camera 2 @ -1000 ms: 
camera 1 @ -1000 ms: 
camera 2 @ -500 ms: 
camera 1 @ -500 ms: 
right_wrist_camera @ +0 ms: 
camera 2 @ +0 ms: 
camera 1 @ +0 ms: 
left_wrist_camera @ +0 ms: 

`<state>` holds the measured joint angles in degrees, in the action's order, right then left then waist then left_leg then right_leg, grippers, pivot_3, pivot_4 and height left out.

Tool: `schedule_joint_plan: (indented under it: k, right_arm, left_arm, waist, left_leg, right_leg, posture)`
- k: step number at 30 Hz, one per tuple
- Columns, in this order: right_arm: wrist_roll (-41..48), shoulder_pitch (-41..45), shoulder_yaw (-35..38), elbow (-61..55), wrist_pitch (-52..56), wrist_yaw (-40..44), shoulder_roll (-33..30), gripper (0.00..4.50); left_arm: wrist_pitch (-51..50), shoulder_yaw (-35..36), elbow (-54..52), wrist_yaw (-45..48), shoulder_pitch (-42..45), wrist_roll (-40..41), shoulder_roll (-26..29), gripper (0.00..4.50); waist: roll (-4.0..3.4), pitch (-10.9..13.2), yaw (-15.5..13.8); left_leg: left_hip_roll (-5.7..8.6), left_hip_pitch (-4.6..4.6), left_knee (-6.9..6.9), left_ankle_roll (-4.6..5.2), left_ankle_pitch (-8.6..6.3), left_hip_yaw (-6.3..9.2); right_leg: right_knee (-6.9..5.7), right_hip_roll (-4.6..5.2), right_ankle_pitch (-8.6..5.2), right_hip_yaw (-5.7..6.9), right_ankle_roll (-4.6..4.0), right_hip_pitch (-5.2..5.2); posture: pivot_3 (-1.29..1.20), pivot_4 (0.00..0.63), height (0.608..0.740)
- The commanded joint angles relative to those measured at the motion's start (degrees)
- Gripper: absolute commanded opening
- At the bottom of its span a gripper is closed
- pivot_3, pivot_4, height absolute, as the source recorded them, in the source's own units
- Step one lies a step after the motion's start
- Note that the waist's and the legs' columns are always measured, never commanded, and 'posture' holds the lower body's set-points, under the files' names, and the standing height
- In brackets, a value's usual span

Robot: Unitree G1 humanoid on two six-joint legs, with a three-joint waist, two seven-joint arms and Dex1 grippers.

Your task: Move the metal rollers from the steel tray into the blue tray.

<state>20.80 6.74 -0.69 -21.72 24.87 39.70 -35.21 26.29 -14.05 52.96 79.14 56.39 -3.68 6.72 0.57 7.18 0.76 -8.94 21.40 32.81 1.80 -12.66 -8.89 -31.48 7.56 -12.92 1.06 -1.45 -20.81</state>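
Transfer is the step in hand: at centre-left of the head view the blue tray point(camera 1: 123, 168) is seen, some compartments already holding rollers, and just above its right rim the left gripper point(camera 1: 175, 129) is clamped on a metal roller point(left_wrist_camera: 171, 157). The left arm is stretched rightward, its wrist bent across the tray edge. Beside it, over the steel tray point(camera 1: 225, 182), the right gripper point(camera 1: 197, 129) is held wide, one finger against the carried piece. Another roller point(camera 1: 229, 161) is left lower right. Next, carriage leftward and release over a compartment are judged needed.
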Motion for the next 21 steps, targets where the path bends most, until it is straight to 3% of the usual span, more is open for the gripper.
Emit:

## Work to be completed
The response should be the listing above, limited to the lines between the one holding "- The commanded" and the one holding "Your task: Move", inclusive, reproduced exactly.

## Result
- The commanded joint angles relative to those measured at the motion's start (degrees)
- Gripper: absolute commanded opening
- At the bottom of its span a gripper is closed
- pivot_3, pivot_4, height absolute, as the source recorded them, in the source's own units
- Step one lies a step after the motion's start
- Note that the waist's and the legs' columns are always measured, never commanded, and 'posture' holds the lower body's set-points, under the files' names, and the standing height
- In brackets, a value's usual span

Robot: Unitree G1 humanoid on two six-joint legs, with a three-joint waist, two seven-joint arms and Dex1 grippers.

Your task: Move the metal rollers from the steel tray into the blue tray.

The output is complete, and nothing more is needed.